February 22, 2020 at 8:17 am
Hi,
I have the following Episode table example:
Where DischDate = "2020-02-20" means - client hasn't been discharged.
My goal is to display all possible date range - AdmDate - DischDate - overlaps combinations for the Client (EHRClientFK)
I expect to display the values for EHRClientFK = 2, 3, 4, 5 (see picture below)
Values where EHRClientFK = 8, 9, 10 have less than 2 dates combinations
Values for EHRClientFK = 6, 7 have no overlaps
So I expect the result, like :
Here is my Template of all the Overlaps:
I wrote the following code to achieve my goal, but when I apply it on the "Real" table (with more than 20K records) - I still see some NON overlapping dates - (for example Value 2 with AdmDate1 = 2/10/20 DischDate1 = 2/12/20; AdmDate2 = 2/13/20)and also the values with just one date range AdmDate1, DischDate1 and no dates 2...
Please see my code below:
My question - how should I change my Where clause in order to only dispaly more than one date range for my Client + the Overlap Dates only?
SELECT
a.[EHRClientFK]
,a.[AdmDate]
,a.[DischDate]
FROM [WH].[dbo].[Episode] a
INNER JOIN [WH].[dbo].[Episode] b ON a.EHRClientFK = b.EHRClientFK
WHERE
((a.DischDate = '2020-02-20') AND (b.DischDate = '2020-02-20'))
OR ((a.AdmDate <= b.DischDate) AND (b.AdmDate <= a.DischDate))
GROUP BY
a.[EHRClientFK]
,a.[AdmDate]
,a.[DischDate]
HAVING COUNT (*) >1
February 22, 2020 at 9:14 am
Seems like you should be able to join the (AdmitDate, DischargeDate) to a Calendar table to expand the date range to a set of dates, and then group by EHRClientFK. Then any with a count > 1 has an overlap on that day.
February 22, 2020 at 2:27 pm
Nice post and perfectly described but could you write the code without test data to know if you wrote the code correctly? Neither can we. 😉 Take the data you used to make this graphic and render it as readily consumable data in the form of code. Help us help you. Please see the first link in my signature line below for one way to do that.
--Jeff Moden
Change is inevitable... Change for the better is not.

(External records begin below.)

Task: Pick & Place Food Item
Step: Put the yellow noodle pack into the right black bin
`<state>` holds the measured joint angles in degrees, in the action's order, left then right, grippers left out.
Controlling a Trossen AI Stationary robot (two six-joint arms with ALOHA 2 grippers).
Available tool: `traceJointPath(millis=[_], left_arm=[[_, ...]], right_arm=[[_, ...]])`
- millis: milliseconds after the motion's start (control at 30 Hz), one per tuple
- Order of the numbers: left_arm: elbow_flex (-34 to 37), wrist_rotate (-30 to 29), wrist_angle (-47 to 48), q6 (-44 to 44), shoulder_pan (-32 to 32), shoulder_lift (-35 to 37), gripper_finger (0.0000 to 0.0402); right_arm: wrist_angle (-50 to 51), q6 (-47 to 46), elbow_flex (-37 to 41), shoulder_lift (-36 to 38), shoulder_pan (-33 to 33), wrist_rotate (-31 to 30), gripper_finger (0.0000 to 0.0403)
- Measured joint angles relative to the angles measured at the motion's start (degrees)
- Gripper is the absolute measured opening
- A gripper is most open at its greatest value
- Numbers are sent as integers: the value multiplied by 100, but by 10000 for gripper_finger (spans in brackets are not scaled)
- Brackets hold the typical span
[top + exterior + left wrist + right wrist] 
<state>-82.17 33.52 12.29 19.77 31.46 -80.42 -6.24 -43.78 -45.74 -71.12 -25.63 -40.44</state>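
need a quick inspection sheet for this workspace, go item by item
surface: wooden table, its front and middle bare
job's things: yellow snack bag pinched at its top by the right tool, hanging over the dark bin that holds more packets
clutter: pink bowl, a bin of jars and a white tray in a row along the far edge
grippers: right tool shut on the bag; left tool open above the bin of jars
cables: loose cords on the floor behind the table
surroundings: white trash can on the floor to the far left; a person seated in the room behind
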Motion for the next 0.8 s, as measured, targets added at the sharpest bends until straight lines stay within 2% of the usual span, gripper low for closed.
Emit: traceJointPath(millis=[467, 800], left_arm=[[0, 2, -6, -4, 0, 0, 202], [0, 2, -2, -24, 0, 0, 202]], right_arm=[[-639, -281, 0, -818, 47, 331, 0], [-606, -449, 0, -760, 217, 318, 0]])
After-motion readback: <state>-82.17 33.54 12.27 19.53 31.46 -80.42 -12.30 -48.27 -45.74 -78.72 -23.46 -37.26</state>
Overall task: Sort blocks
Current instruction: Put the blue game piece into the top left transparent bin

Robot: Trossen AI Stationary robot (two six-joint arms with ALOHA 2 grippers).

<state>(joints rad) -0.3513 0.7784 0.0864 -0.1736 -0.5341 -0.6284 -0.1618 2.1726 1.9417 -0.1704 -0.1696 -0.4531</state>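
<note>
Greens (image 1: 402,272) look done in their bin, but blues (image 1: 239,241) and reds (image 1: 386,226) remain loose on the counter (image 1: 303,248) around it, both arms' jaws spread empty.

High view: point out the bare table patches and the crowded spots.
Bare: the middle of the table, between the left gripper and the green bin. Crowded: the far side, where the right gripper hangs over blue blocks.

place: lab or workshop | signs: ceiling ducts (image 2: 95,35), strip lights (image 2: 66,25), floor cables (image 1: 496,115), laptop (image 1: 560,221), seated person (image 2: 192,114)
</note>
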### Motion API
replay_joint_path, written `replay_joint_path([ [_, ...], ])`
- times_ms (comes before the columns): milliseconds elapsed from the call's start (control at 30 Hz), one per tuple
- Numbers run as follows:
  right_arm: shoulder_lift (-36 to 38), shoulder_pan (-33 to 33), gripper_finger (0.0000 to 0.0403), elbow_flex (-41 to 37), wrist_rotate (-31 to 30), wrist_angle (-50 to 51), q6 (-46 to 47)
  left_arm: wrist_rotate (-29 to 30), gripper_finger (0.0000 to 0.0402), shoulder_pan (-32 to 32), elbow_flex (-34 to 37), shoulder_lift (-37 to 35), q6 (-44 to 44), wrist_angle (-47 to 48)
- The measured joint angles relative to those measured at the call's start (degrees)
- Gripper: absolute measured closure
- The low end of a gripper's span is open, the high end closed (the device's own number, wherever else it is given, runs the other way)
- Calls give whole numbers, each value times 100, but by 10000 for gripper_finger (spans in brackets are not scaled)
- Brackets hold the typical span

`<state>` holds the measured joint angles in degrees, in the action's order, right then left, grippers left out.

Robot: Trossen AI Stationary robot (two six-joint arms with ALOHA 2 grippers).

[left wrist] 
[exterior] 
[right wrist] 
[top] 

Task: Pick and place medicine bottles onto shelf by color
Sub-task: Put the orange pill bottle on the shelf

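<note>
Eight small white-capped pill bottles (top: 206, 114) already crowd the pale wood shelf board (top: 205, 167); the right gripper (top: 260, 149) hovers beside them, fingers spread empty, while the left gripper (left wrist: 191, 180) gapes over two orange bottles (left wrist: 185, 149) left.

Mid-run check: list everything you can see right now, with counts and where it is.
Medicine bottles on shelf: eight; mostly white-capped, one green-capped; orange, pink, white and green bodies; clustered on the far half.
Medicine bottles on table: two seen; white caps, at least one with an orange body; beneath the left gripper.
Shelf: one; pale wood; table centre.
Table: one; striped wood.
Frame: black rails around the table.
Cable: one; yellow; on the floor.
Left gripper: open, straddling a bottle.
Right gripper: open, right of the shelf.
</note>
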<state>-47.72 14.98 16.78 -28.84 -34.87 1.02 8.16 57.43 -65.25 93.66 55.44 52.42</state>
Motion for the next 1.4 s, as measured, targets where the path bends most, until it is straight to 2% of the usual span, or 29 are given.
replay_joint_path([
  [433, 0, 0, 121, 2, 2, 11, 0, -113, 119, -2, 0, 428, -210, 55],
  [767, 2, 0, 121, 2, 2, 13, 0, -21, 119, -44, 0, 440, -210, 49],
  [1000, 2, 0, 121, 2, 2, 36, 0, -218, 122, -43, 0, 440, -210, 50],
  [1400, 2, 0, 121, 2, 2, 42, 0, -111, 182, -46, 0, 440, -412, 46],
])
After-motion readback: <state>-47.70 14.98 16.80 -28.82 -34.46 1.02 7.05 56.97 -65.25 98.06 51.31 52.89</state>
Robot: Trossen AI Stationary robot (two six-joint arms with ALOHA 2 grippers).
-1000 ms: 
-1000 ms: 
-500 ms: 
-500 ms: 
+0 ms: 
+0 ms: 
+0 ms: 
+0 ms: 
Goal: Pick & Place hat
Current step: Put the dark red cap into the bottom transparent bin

February 22, 2020 at 2:51 pm
Jeff, Here is the data in a consumable format. I couldn't work out from the question exactly what's wanted so I'll leave it to someone else.
;with Episode as
(
select * from (values
(2,convert(datetime,'20181010'),convert(datetime,'20200220')),
(2,'20181012','20200220'),
(4,'20190508','20200515'),
(4,'20190510','20200220'),
(3,'20190522','20190530'),
(3,'20190523','20190604'),
(5,'20181212','20181227'),
(5,'20181214','20181222'),
(6,'20200204','20200210'),
(6,'20200212','20200215'),
(7,'20200217','20200218'),
(7,'20200219','20200220'),
(8,'20200205','20200207'),
(9,'20200405','20180410'),
(10,'20170601','20200220')) T(EHRClientFK, AdmDate, DischDate)
)
SELECT a.[EHRClientFK],
a.[AdmDate],
a.[DischDate]
FROM [Episode] a
INNER JOIN [Episode] b ON a.EHRClientFK = b.EHRClientFK
WHERE ((a.DischDate = '2020-02-20') AND (b.DischDate = '2020-02-20'))
OR ((a.AdmDate <= b.DischDate) AND (b.AdmDate <= a.DischDate))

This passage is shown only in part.